_TO DO_.
Nothing but the text should be carried over: reproduce all the data exactly and leave out every image.
DATA SHOWN section start
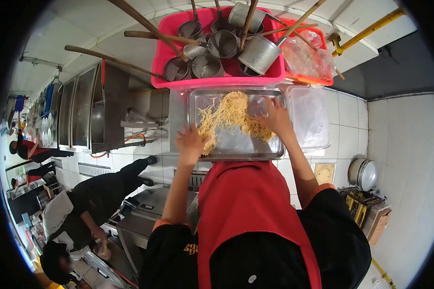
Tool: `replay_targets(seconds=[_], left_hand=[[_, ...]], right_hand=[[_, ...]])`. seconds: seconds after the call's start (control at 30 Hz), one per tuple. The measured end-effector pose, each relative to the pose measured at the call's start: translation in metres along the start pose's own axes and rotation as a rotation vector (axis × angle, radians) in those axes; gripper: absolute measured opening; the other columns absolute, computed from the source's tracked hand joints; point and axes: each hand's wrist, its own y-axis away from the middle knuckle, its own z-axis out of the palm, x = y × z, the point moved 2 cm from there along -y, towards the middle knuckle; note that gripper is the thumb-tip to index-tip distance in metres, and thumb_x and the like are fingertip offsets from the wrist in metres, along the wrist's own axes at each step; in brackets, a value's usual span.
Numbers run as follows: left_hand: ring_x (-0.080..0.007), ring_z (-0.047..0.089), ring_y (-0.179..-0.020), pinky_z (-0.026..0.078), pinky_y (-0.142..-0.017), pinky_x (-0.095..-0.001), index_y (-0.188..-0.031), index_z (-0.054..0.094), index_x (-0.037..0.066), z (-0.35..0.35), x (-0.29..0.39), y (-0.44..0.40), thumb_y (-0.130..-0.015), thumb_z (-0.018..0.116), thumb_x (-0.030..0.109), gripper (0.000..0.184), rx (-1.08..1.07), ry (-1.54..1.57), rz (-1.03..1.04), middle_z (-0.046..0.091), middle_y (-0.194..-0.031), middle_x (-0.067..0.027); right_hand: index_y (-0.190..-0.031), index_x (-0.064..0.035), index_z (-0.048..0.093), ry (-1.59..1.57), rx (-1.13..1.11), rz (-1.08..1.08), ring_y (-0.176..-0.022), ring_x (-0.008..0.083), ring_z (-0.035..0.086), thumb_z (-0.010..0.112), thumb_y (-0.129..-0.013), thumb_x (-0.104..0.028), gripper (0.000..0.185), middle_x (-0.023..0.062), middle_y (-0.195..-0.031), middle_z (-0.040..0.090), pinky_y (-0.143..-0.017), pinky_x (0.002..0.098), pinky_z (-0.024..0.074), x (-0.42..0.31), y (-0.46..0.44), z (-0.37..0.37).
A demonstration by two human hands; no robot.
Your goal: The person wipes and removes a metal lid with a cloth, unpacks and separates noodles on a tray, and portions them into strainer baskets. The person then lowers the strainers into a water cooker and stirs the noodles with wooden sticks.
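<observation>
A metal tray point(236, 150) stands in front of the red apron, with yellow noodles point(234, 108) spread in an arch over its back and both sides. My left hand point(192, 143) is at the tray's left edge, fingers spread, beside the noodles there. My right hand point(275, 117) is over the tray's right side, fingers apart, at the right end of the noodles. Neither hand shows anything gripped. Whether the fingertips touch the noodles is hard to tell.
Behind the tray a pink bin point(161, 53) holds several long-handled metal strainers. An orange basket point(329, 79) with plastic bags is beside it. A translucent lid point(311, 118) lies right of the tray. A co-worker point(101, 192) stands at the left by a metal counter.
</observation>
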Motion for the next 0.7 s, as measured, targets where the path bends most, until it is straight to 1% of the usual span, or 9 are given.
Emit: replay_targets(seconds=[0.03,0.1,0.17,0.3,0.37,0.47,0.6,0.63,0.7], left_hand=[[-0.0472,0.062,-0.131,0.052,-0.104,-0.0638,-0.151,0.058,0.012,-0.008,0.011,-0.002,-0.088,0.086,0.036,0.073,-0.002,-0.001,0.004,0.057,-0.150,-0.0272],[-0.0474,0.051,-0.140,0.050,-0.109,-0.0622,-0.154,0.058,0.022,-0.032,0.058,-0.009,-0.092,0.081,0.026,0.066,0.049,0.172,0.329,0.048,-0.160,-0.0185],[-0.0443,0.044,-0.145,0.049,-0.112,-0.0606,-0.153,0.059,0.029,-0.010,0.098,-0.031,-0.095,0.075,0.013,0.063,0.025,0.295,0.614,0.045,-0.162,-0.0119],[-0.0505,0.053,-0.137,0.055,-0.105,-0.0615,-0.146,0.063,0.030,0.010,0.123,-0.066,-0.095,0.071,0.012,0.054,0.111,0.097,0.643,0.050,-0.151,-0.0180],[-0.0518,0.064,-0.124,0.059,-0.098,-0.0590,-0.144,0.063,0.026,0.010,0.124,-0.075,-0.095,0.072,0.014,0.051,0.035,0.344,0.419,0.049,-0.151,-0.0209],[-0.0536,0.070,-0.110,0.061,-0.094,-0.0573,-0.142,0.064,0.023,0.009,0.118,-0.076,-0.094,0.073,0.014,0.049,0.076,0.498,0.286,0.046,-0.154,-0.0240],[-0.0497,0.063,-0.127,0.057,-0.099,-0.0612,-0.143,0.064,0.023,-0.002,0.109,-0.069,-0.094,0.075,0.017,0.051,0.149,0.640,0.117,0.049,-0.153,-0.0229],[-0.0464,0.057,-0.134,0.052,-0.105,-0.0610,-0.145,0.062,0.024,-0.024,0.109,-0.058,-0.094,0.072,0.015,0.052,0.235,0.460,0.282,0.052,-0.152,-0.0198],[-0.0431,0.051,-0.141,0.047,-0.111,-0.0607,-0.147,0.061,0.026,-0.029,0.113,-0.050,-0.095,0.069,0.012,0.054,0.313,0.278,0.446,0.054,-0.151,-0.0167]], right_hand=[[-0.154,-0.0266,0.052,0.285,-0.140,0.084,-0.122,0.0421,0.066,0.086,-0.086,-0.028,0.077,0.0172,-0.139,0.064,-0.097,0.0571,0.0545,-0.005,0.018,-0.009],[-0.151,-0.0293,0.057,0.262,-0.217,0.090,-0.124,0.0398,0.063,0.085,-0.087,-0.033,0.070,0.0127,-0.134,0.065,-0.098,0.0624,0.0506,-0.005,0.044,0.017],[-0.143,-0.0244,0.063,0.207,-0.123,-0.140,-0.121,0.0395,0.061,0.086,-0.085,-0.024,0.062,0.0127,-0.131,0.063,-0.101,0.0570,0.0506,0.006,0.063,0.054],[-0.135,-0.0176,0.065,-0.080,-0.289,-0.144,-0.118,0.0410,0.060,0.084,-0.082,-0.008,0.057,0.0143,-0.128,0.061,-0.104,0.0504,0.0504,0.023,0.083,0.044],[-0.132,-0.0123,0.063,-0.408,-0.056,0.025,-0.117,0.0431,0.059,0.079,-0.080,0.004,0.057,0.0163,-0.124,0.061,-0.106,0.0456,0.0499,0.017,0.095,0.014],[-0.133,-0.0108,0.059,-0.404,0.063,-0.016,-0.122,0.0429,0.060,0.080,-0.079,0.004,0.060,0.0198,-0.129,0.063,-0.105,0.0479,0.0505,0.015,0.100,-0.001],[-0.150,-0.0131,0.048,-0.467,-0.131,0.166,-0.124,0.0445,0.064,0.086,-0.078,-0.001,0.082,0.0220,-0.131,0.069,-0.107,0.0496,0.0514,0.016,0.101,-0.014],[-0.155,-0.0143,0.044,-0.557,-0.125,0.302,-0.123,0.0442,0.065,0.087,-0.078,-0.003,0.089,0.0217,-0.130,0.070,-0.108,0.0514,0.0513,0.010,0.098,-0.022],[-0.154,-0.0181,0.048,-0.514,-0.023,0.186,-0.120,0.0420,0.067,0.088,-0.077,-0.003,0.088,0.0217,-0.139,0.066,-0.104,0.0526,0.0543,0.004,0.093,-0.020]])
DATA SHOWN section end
_RESPONSE BOX_.
Tool: `replay_targets(seconds=[_], left_hand=[[_, ...]], right_hand=[[_, ...]])`. seconds: seconds after the call's start (control at 30 Hz), one per tuple. The measured end-effector pose, each relative to the pose measured at the call's start: translation in metres along the start pose's own axes and rotation as a rotation vector (axis × angle, radians) in those axes; gripper: absolute measured opening; the other columns absolute, computed from the source's tracked hand joints; point and axes: each hand's wrist, its own y-axis away from the middle knuckle, its own z-axis out of the palm, x = y × z, the point moved 2 cm from there along -y, towards the middle knuckle; note that gripper is the thumb-tip to index-tip distance in metres, and thumb_x and the like are fingertip offsets from the wrist in metres, along the wrist's own axes at each step; in brackets, a value's usual span.
Numbers run as follows: left_hand: ring_x (-0.080..0.007), ring_z (-0.047..0.089), ring_y (-0.179..-0.020), pinky_z (-0.026..0.078), pinky_y (-0.142..-0.017), pinky_x (-0.095..-0.001), index_y (-0.188..-0.031), index_z (-0.054..0.094), index_x (-0.037..0.066), z (-0.35..0.35), x (-0.29..0.39), y (-0.44..0.40), thumb_y (-0.130..-0.015), thumb_z (-0.018..0.116), thumb_x (-0.030..0.109), gripper (0.000..0.184), rx (-1.08..1.07), ry (-1.54..1.57), rz (-1.03..1.04), middle_z (-0.046..0.091), middle_y (-0.194..-0.031), middle_x (-0.067..0.027); right_hand: index_y (-0.190..-0.031), index_x (-0.064..0.035), index_z (-0.048..0.093), ry (-1.59..1.57), rx (-1.13..1.11), rz (-1.08..1.08), ring_y (-0.176..-0.022), ring_x (-0.008..0.083), ring_z (-0.035..0.086), thumb_z (-0.010..0.112), thumb_y (-0.129..-0.013), thumb_x (-0.104..0.028), gripper (0.000..0.185), middle_x (-0.023..0.062), middle_y (-0.195..-0.031), middle_z (-0.040..0.090), pinky_y (-0.143..-0.017), pinky_x (0.002..0.098), pinky_z (-0.024..0.074), x (-0.42..0.31), y (-0.46..0.44), z (-0.37..0.37).
A demonstration by two human hands; no robot.
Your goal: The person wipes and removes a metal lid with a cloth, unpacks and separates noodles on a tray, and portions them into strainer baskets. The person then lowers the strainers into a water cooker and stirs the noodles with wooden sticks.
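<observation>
A metal tray point(236, 150) stands in front of the red apron, with yellow noodles point(234, 108) spread in an arch over its back and both sides. My left hand point(192, 143) is at the tray's left edge, fingers spread, beside the noodles there. My right hand point(275, 117) is over the tray's right side, fingers apart, at the right end of the noodles. Neither hand shows anything gripped. Whether the fingertips touch the noodles is hard to tell.
Behind the tray a pink bin point(161, 53) holds several long-handled metal strainers. An orange basket point(329, 79) with plastic bags is beside it. A translucent lid point(311, 118) lies right of the tray. A co-worker point(101, 192) stands at the left by a metal counter.
</observation>
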Motion for the next 0.7 s, as measured, targets where the path bends most, until it is straight to 1% of the usual span, or 9 are given.
Emit: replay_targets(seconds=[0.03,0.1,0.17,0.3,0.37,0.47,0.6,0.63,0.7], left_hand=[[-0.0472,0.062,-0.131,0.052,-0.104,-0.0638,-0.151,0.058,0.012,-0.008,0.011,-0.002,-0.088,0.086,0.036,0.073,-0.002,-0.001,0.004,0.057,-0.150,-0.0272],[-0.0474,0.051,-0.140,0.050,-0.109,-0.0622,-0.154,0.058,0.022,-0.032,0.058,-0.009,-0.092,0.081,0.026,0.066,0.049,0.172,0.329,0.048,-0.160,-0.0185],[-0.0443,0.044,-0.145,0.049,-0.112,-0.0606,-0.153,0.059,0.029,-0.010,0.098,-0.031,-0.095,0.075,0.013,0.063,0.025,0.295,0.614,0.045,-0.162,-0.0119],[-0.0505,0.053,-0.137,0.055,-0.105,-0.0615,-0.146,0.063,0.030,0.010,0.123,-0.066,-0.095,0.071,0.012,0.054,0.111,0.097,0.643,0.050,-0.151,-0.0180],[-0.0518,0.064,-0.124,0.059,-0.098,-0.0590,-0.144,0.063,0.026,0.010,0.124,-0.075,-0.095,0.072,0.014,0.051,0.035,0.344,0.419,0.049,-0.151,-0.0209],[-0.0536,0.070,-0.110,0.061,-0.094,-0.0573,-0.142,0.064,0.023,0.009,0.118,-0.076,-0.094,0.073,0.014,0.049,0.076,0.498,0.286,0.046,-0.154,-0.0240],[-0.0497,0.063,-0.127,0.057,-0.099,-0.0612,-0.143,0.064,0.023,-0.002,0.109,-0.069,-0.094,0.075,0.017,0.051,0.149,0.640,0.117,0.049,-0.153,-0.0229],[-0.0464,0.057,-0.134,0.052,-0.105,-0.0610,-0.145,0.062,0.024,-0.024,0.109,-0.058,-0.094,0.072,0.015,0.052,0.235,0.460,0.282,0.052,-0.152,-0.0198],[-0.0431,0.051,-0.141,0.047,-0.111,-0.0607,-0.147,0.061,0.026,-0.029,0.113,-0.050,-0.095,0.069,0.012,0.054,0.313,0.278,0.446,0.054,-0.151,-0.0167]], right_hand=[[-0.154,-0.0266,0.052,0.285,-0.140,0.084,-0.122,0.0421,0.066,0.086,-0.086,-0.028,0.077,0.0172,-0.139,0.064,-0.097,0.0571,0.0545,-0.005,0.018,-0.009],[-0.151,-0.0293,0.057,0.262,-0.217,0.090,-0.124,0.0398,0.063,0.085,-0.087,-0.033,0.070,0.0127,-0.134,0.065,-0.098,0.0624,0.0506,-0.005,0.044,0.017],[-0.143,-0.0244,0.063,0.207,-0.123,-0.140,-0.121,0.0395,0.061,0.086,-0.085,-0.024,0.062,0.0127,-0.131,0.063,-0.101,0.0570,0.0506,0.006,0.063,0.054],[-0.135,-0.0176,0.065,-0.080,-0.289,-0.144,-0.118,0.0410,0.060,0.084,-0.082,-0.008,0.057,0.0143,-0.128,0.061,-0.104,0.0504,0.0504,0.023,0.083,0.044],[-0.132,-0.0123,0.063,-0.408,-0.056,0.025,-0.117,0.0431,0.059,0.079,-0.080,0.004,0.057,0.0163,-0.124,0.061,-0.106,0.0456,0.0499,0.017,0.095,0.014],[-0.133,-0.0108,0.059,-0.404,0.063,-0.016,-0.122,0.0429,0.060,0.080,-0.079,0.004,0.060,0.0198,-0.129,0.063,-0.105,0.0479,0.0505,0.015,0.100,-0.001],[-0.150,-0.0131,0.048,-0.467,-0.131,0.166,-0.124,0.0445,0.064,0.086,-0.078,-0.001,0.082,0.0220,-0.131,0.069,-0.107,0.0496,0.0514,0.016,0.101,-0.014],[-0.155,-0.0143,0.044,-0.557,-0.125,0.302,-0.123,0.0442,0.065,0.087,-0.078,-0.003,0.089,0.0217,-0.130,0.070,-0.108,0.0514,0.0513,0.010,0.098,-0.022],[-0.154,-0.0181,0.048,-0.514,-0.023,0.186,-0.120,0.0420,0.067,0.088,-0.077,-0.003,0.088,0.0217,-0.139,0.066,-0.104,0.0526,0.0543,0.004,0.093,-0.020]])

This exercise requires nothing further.